Special Immigrant Religious Workers

The Special Immigrant Religious Worker program allows clergy and lay workers in religious occupations and vocations to immigrate to the United States or adjust status in the country in order to perform religious work in a full-time compensation position. This type of visa, established in 1990 and reauthorized in 2012 and 2015, falls under the EB-4 classification of visas. The overall category has a cap on non-minister religious workers of five thousand per year, and this portion of the program is also scheduled to sunset as of September 30, 2016.

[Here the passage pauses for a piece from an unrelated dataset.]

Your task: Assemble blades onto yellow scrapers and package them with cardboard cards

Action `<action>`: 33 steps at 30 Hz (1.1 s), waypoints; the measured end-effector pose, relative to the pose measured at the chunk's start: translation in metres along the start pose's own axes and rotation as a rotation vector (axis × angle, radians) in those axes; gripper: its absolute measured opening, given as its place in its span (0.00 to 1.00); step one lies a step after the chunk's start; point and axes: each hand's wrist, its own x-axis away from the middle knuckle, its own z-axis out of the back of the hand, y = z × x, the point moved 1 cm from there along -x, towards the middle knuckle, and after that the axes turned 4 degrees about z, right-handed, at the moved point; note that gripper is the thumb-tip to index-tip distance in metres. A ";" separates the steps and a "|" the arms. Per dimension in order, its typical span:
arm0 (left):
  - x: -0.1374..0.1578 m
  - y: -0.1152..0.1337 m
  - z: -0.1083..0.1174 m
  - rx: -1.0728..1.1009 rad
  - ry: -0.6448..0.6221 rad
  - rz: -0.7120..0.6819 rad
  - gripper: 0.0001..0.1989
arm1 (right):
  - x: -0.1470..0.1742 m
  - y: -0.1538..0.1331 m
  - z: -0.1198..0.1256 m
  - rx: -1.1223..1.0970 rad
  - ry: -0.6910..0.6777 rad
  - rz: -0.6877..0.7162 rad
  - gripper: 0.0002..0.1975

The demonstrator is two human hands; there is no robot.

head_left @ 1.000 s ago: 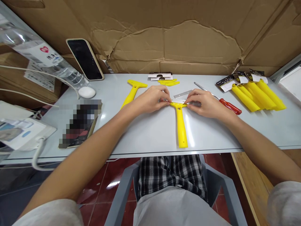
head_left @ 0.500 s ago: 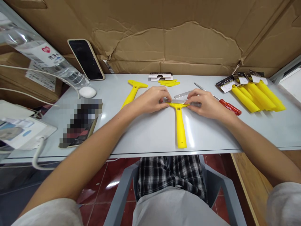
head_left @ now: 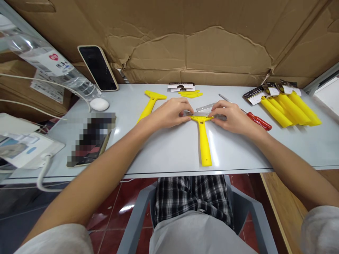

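Observation:
A yellow scraper lies on the table with its handle toward me. Along its wide head sits a thin metal blade. My left hand pinches the left end of the head and blade between thumb and fingers. On the opposite end, my right hand is closed in the same way, thumb below and fingers above. Just behind, a second metal blade lies flat, partly covered by the right hand. Another yellow scraper handle rests left of my left hand, its lower end hidden by the arm.
A red-handled screwdriver lies right of my right hand. Several yellow packaged scrapers sit at the right. Yellow strips and cards are at the back. Leftward are a phone, a bottle and a white oval object.
The scraper's handle end has swung very slightly to the right. Both hands keep their pinch on the head and blade.

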 end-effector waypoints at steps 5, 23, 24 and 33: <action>0.001 0.001 0.005 -0.033 -0.021 0.032 0.15 | 0.000 -0.001 0.001 0.021 -0.027 -0.036 0.14; 0.123 0.075 -0.045 -0.029 0.127 0.417 0.35 | 0.076 -0.091 -0.012 0.172 -0.190 -0.412 0.42; 0.123 0.076 -0.049 -0.040 0.130 0.434 0.35 | 0.081 -0.093 -0.018 0.183 -0.202 -0.414 0.42; 0.117 0.077 -0.057 -0.204 0.041 0.440 0.35 | 0.083 -0.095 -0.032 0.259 -0.266 -0.451 0.43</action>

There have been concerns about fraud practices in the program for non-minister workers over the years, including the creation of fraudulent religious groups and sponsorship of workers who do not actually perform religious duties. Regulatory changes in 2008 were adopted to address these charges, although some cases of fraud continue to come up annually. Currently the program does not face significant opposition and is likely to be extended.

H-2B Returning Worker Provisions

Last year, in the end-of-year appropriations bill, Congress authorized the government to exempt from the annual H-2B cap (for seasonal temporary work) those workers who have been in the United States on an H-2B visa in one of the three previous years. The annual cap was reached for the current fiscal year in May 2016 and without the returning worker provisions, many summer-season employers would not have access to H-2B workers.

With the expectation of a continuing resolution to fund the government for the next fiscal year, the fate of the provision is unknown.

In June 2016, the House Appropriations Subcommittee on Homeland Security included a renewal of this provision in the FY2017 Homeland Security Appropriations bill. However, the bill has not yet had a vote on the House floor. With the expectation of a continuing resolution to fund the government for the next fiscal year as opposed to individual appropriations bills, the fate of the provision is unknown.